How to Avoid the Cliché in a High School Art Project
Final Updated on February eight, 2017
Starting a new unit of work or responding to an exam question tin be a daunting prospect for even the virtually confident of loftier schoolhouse Art students. Information technology is oft difficult to ensure your work is totally original, especially if y'all have picked a theme that may already have been responded to lots of times earlier. It should be an exciting challenge to try and make piece of work that is innovative and individual, but sometimes avoiding cliché can be difficult.
When your work is assessed, there isn't a box to tick that says you need to avoid the cliche in order to be successful. However, arts-based students should be aware that markers, assessors and university/college interviewers are probable to accept seen countless portfolios containing similarly themed work. Those assessing your portfolio often become oversaturated seeing huge amounts of piece of work, so it is important to stand out from the oversupply. Your portfolio has to testify that you are skilled, aslope showing that you are an originator and innovator of ideas.
To help you avert making cliché responses to a theme or examination question, this article looks at the artwork of A Level Photography student Ella Kasperowicz from Thomas Alleyne'south Loftier School. Her response to the 'Built Surroundings' question from the A2 AQA A Level exam paper was innovative, creative and meaningful. Ella was awarded full marks (100%) for both AS and A2 Photography and gained an A* grade overall.
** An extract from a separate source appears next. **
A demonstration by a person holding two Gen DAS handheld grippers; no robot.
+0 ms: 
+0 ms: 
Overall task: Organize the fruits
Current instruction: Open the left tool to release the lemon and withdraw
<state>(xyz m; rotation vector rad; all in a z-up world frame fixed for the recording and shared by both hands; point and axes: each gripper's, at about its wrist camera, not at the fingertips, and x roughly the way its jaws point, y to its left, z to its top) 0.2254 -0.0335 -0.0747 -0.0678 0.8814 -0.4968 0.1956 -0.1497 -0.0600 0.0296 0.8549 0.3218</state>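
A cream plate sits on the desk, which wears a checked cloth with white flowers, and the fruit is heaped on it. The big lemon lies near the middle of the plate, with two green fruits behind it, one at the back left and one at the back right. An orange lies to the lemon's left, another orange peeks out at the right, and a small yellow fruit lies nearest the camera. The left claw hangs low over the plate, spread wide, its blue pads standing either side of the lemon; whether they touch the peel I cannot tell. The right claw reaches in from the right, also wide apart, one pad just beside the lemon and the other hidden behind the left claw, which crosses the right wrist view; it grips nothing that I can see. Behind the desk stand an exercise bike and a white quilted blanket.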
The Congenital Environment is a theme that has been used exhaustively in the by. Students oft remember they have to interpret a theme in a one thousand thousand different ways and draw / photo one unrelated thing after another, however this can result in disconnected and incoherent outcomes. The key to success in responding to whatever theme/question is to ensure that you experiment in lots of different ways, but spend time making important, discernible decisions about which ideas and techniques will be the best to develop into successful and meaningful outcomes. Ella'southward piece of work has a lot of experimentation and, crucially, a confident and articulate progression of development that answers the examination question while creating a personal response. Ella'south work is made more than individual through her incorporation and evolution of textiles with photography.The combination of creative disciplines enables Ella to make unusual responses to her ideas and convey meanings and letters that are sophisticated and individual.
Ella's initial photographs taken in response to the Congenital Environment (examples shown below) were shot in New York. The photographs, which were a logical and conventional start to the unit, changed entirely by the end of her projection and were used as a ways to carry challenging ideas and meanings concerning the changes in the built environment in New York mail nine/11.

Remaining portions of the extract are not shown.